Traditional Culture

Aardwerk: PDC course in 2012

This post comes to you from Cultura21

Netherlands (Special Municipality of Sint Eustatius)
Aardwerk: PDC course in 2012

For the time from the 1st of May to the 21st of May 2012, Aardwerk offers an international PDC course in a remote place, so that participants are able to see their environment in a new way. Instead of offering ready-made solutions, the course enables its participants to face the everyday challenges as well as the long term challenges they are faced with through their own strenghts and the collective intelligence of the group. The courses aim is to provide a new way of thinking: Rather than seeing problems, participants will be able to see opportunities.
Creative teaching methods and lots of practical field work will be part of the course.
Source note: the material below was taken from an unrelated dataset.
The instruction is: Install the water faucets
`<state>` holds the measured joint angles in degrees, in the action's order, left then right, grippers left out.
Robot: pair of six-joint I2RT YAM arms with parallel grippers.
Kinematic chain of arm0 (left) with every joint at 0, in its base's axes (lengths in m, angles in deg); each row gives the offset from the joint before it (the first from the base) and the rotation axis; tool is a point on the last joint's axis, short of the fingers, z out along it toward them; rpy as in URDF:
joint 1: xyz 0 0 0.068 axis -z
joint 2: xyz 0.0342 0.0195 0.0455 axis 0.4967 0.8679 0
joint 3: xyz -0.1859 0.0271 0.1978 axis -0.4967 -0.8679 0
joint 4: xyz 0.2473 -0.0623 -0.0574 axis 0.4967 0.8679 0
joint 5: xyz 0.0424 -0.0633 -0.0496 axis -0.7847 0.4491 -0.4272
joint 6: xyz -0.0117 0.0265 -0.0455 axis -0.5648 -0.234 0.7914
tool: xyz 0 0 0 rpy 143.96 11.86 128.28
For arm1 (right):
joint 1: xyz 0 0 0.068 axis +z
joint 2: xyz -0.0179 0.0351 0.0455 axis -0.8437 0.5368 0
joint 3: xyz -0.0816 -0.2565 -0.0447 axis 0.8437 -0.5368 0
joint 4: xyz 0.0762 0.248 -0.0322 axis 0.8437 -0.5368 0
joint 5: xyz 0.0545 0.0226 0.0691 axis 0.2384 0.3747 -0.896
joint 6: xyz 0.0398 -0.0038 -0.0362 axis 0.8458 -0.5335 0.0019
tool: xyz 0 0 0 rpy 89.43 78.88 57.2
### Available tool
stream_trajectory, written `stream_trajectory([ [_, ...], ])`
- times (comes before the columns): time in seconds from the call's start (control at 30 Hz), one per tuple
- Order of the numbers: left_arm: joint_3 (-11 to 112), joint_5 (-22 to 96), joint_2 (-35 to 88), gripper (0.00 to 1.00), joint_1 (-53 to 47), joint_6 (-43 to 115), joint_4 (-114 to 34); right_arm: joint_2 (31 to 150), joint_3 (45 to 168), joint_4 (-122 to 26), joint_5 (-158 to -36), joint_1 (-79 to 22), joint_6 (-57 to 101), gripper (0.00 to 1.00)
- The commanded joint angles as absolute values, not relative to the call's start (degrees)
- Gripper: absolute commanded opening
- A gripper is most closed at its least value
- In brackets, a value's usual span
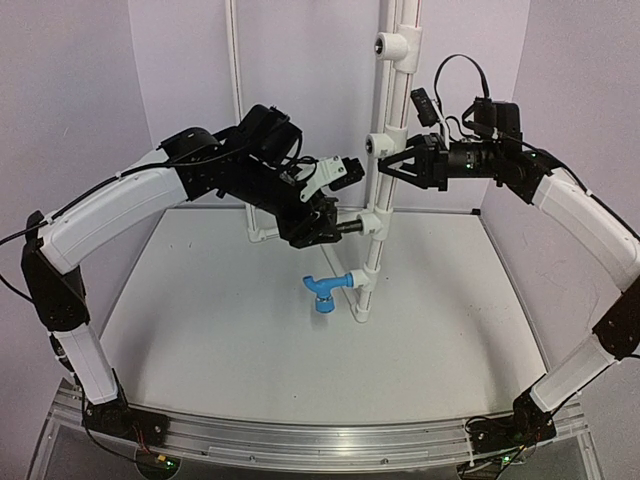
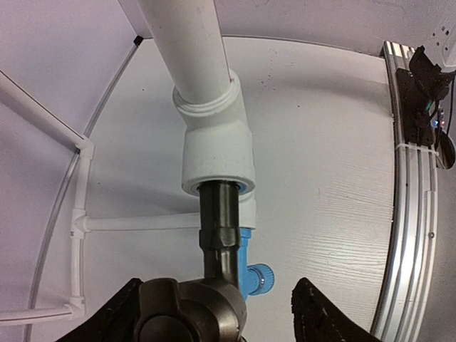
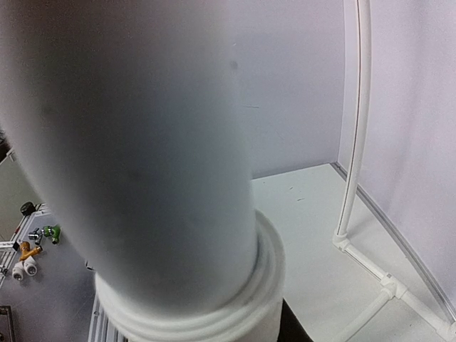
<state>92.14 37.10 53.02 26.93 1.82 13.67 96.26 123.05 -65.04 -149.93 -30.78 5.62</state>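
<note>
Two are sitting in the pipe (image 3: 142, 142), blue faucet (image 1: 323, 293) and black faucet (image 2: 217, 228), so it's nearly finishing (left pincer (image 2: 217, 310) apart, right pincer (image 1: 392, 165) squeezing pipe).

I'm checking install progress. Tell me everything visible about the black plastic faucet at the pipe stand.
The black plastic faucet looks dark and slightly glossy: a round stem with a hexagonal collar, widening to a rounded body at the gripper end. It lies horizontal, its stem tip inside the round socket of the white tee fitting on the white upright pipe. The left gripper's open jaws flank its body; whether they touch it is unclear.
</note>
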Motion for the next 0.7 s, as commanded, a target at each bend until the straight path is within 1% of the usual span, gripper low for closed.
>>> stream_trajectory([
  [0.0, 95.27, 34.68, 53.95, 0.60, 27.69, 0.30, 12.81, 98.28, 121.30, -74.43, -145.20, -30.06, 10.33, 0.00],
  [0.1, 95.17, 33.07, 54.10, 0.50, 28.15, -0.97, 12.56, 98.07, 120.84, -74.36, -145.21, -30.02, 10.19, 0.00],
  [0.2, 95.13, 31.23, 54.14, 0.42, 28.95, -2.71, 12.17, 98.06, 120.72, -74.35, -145.25, -30.03, 10.15, 0.00],
  [0.47, 93.49, 25.16, 54.07, 0.27, 31.14, -7.20, 8.95, 97.94, 120.34, -74.35, -144.87, -30.03, 10.06, 0.00],
  [0.67, 88.47, 20.15, 52.29, 0.14, 32.64, -11.83, 2.85, 97.80, 120.22, -74.35, -144.58, -30.01, 10.17, 0.00],
])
In the end graduates will receive the internationally recognised PDC certificate, which opens all possibilities for further work concerning permaculture.
There is the offer of several volunteer positions at local organic farm and nature management projects, for participants who would like to stay longer.
Benefits for participants is the development of skills throughout the course, among others the following ones:

  • greater food sovereignty
  • food and drinking water security & quality assurance
  • more efficient use of natural resources
  • energy security
  • more sustainable an resilient community life
  • practical community development & social cohesion
  • teaching traditional culture, knowledge & skills
  • more autonomy and security in essential services, products and materials
  • ways of social organisation that suit your own community’s needs and abilities

Participants will learn that following the patterns of Nature is  more satisfying and rewarding than e.g. switching Nature off and taking on the burdens of providing ecosystem services.
Furthermore the participants will contribute their share for Statia in terms of climate forest, local food security, healthy economic development and cultural enrichment.
The detailed programme, information about the location and the teachers can be found on http://aardwerk.org/school/international-pdc-2012/
Registration will be open from 1 December 2011 till 1 April 2012.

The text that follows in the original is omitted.